Please print each record that follows precisely as it appears.

Data to examine:
---------------

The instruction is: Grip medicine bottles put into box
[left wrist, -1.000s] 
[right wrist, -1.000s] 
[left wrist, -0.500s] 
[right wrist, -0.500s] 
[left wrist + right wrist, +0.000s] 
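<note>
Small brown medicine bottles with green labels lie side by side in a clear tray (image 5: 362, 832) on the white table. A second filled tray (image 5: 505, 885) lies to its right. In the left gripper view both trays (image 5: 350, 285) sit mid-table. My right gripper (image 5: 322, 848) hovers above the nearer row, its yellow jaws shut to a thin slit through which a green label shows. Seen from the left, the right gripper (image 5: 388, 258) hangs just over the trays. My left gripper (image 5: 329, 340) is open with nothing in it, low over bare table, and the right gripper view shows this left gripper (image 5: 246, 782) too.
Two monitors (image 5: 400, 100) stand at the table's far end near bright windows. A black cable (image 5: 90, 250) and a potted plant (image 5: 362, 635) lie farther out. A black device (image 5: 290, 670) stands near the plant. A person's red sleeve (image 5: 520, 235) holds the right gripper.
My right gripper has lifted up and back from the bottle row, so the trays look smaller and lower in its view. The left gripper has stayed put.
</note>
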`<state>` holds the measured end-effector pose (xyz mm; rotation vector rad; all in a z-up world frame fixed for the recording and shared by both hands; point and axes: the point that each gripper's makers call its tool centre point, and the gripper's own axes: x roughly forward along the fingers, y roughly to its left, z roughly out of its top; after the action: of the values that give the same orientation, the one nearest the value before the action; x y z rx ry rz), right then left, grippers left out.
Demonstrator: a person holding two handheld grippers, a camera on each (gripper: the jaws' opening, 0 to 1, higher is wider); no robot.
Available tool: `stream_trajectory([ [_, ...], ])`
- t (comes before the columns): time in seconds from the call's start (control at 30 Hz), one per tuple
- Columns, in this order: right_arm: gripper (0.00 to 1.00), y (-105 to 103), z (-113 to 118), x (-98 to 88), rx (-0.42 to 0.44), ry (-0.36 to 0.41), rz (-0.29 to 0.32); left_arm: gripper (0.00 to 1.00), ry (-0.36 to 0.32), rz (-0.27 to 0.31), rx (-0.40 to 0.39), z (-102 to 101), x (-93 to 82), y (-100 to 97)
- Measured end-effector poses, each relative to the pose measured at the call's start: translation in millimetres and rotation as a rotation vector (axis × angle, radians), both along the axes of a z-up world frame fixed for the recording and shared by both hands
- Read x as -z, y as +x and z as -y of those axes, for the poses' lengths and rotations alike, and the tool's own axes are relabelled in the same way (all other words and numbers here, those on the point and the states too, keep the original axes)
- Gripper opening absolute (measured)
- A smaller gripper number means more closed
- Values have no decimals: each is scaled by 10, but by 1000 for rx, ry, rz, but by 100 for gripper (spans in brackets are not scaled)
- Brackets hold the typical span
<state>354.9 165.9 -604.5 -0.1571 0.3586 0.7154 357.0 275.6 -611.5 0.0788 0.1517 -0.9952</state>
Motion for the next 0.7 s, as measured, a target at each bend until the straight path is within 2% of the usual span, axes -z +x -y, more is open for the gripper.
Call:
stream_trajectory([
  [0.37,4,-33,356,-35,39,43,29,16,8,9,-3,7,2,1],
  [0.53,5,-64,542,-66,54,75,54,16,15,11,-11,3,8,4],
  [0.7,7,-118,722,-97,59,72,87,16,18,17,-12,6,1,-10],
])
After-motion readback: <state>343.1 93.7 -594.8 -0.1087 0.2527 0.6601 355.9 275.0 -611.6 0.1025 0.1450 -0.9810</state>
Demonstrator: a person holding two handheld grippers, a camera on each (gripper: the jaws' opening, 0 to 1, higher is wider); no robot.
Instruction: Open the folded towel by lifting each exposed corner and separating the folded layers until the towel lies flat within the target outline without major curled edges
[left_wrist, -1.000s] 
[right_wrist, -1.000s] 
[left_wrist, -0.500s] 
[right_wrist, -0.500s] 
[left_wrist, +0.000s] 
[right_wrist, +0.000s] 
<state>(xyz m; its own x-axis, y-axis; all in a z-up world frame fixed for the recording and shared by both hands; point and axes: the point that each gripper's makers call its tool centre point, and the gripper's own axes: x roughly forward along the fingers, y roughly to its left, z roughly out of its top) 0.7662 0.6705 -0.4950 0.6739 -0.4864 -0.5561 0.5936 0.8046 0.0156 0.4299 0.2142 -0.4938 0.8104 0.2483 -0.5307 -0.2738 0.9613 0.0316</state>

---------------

Exercise answer:
The instruction is: Grip medicine bottles put into box
[left wrist, -1.000s] 
[right wrist, -1.000s] 
[left wrist, -0.500s] 
[right wrist, -0.500s] 
[left wrist + right wrist, +0.000s] 
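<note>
Small brown medicine bottles with green labels lie side by side in a clear tray (image 5: 362, 832) on the white table. A second filled tray (image 5: 505, 885) lies to its right. In the left gripper view both trays (image 5: 350, 285) sit mid-table. My right gripper (image 5: 322, 848) hovers above the nearer row, its yellow jaws shut to a thin slit through which a green label shows. Seen from the left, the right gripper (image 5: 388, 258) hangs just over the trays. My left gripper (image 5: 329, 340) is open with nothing in it, low over bare table, and the right gripper view shows this left gripper (image 5: 246, 782) too.
Two monitors (image 5: 400, 100) stand at the table's far end near bright windows. A black cable (image 5: 90, 250) and a potted plant (image 5: 362, 635) lie farther out. A black device (image 5: 290, 670) stands near the plant. A person's red sleeve (image 5: 520, 235) holds the right gripper.
My right gripper has lifted up and back from the bottle row, so the trays look smaller and lower in its view. The left gripper has stayed put.
</note>
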`<state>` holds the measured end-effector pose (xyz mm; rotation vector rad; all in a z-up world frame fixed for the recording and shared by both hands; point and axes: the point that each gripper's makers call its tool centre point, and the gripper's own axes: x roughly forward along the fingers, y roughly to its left, z roughly out of its top; after the action: of the values that give the same orientation, the one nearest the value before the action; x y z rx ry rz), right then left, grippers left out.
Demonstrator: a person holding two handheld grippers, a camera on each (gripper: the jaws' opening, 0 to 1, higher is wider); no robot.
Available tool: `stream_trajectory([ [_, ...], ])`
- t (comes before the columns): time in seconds from the call's start (control at 30 Hz), one per tuple
- Columns, in this order: right_arm: gripper (0.00 to 1.00), y (-105 to 103), z (-113 to 118), x (-98 to 88), rx (-0.42 to 0.44), ry (-0.36 to 0.41), rz (-0.29 to 0.32); left_arm: gripper (0.00 to 1.00), ry (-0.36 to 0.32), rz (-0.27 to 0.31), rx (-0.40 to 0.39), z (-102 to 101), x (-93 to 82), y (-100 to 97)
- Measured end-effector poses, each relative to the pose measured at the call's start: translation in millimetres and rotation as a rotation vector (axis × angle, radians), both along the axes of a z-up world frame fixed for the recording and shared by both hands
- Read x as -z, y as +x and z as -y of those axes, for the poses' lengths and rotations alike, and the tool's own axes are relabelled in the same way (all other words and numbers here, those on the point and the states too, keep the original axes)
- Gripper opening absolute (measured)
- A smaller gripper number means more closed
- Values have no decimals: each is scaled by 10, but by 1000 for rx, ry, rz, but by 100 for gripper (spans in brackets are not scaled)
- Brackets hold the typical span
<state>354.9 165.9 -604.5 -0.1571 0.3586 0.7154 357.0 275.6 -611.5 0.0788 0.1517 -0.9952</state>
Motion for the next 0.7 s, as measured, a target at each bend until the straight path is within 2% of the usual span, axes -z +x -y, more is open for the gripper.
Call:
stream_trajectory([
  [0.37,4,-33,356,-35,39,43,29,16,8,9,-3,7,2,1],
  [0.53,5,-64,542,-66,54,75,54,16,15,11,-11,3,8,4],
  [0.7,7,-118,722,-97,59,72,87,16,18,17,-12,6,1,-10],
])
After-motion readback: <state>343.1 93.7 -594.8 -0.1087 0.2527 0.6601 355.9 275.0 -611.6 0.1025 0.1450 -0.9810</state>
Demonstrator: a person holding two handheld grippers, a camera on each (gripper: the jaws' opening, 0 to 1, higher is wider); no robot.
Instruction: Open the folded towel by lifting each exposed corner and separating the folded layers until the towel lies flat within the target outline without major curled edges
[left_wrist, -1.000s] 
[right_wrist, -1.000s] 
[left_wrist, -0.500s] 
[right_wrist, -0.500s] 
[left_wrist, +0.000s] 
[right_wrist, +0.000s] 
<state>(xyz m; its own x-axis, y-axis; all in a z-up world frame fixed for the recording and shared by both hands; point and axes: the point that each gripper's makers call its tool centre point, and the gripper's own axes: x roughly forward along the fingers, y roughly to its left, z roughly out of its top) 0.7662 0.6705 -0.4950 0.6739 -0.4864 -0.5561 0.5936 0.8046 0.0156 0.4299 0.2142 -0.4938 0.8104 0.2483 -0.5307 -0.2738 0.9613 0.0316</state>

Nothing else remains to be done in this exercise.